■ **What you have to do**
The response must contain every line from the records below that has "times".

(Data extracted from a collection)
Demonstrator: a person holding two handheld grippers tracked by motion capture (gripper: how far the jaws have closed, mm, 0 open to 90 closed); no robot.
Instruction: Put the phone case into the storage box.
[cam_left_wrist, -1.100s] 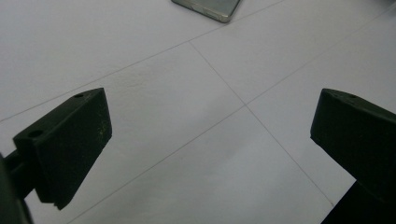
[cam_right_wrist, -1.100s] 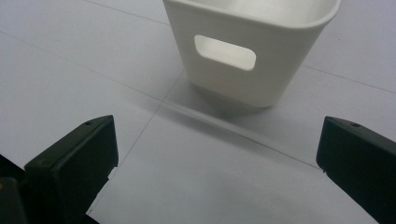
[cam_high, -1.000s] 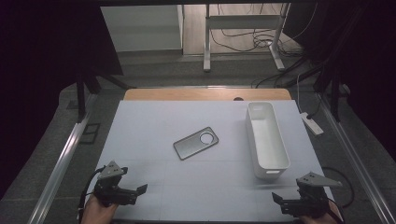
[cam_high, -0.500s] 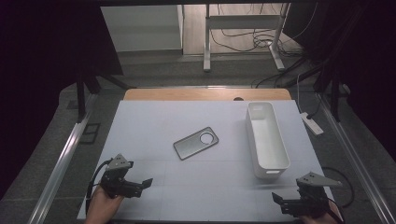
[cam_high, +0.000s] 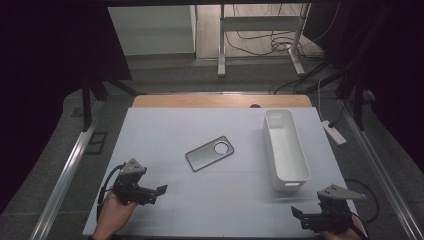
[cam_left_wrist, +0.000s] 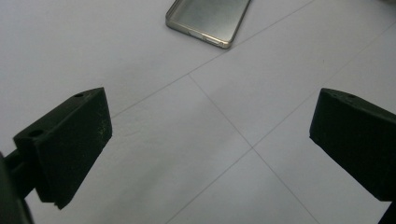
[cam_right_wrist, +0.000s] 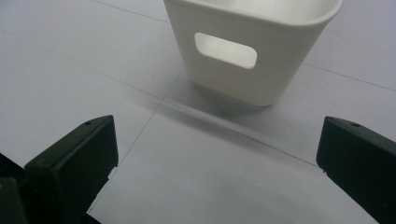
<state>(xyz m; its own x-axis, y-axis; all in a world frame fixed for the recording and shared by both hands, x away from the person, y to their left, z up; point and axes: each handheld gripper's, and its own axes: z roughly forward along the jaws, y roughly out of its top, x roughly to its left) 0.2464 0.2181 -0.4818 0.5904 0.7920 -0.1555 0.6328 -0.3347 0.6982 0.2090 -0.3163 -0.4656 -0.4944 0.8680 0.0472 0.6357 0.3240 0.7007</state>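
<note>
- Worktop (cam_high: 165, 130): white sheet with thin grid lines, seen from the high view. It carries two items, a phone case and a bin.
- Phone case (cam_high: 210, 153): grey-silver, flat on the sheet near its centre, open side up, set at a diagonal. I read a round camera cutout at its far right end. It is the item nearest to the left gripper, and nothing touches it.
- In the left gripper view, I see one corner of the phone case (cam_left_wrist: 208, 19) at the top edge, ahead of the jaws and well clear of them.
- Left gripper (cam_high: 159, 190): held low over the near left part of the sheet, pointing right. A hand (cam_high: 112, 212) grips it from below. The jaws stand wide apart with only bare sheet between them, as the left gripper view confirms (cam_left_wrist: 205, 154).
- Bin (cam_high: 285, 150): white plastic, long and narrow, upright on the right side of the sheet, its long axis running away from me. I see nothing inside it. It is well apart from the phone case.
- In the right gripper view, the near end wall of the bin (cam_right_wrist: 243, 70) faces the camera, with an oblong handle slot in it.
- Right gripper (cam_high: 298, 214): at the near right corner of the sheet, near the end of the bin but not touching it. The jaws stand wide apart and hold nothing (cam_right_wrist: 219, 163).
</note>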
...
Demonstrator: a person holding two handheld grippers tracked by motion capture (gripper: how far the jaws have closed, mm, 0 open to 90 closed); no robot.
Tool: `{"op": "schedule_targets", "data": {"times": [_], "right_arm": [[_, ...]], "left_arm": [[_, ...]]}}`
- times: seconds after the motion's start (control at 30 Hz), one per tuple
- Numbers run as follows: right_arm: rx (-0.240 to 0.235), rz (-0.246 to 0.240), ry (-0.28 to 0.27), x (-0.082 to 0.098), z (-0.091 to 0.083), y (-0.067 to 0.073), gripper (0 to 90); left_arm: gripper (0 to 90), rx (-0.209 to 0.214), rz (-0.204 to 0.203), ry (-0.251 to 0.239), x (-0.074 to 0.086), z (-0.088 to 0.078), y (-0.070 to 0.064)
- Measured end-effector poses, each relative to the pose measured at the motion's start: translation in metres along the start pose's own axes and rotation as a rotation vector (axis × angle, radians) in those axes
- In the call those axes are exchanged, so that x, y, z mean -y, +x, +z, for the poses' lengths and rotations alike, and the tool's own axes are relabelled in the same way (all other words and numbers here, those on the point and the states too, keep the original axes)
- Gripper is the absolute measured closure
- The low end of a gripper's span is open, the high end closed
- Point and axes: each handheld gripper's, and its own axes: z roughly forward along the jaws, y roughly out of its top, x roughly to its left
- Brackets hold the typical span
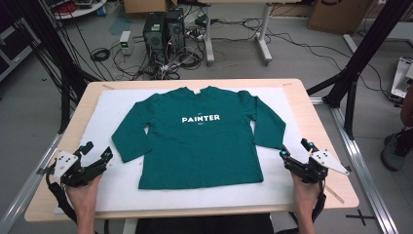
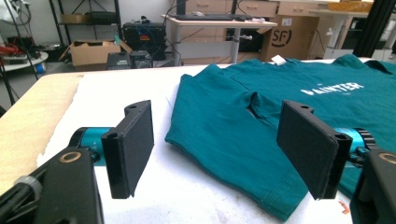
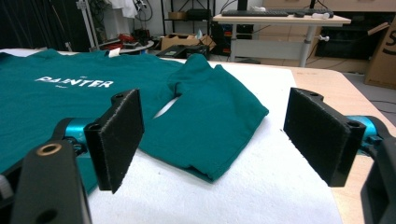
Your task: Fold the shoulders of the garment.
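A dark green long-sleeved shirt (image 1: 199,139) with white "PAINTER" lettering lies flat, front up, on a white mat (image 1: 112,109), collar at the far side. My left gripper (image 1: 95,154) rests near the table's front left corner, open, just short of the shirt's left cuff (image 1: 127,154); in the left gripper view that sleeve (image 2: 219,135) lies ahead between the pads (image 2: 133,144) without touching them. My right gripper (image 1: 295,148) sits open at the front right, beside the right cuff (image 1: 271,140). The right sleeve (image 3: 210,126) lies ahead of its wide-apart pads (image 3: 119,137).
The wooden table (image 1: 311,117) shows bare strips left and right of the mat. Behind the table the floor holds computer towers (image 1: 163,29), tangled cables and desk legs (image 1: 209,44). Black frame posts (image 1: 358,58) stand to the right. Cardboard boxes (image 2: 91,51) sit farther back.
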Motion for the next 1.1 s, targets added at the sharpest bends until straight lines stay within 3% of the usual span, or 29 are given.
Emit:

■ **Written response**
Tool: `{"op": "schedule_targets", "data": {"times": [_], "right_arm": [[_, ...]], "left_arm": [[_, ...]]}}`
- times: seconds after the motion's start (control at 30 Hz), one per tuple

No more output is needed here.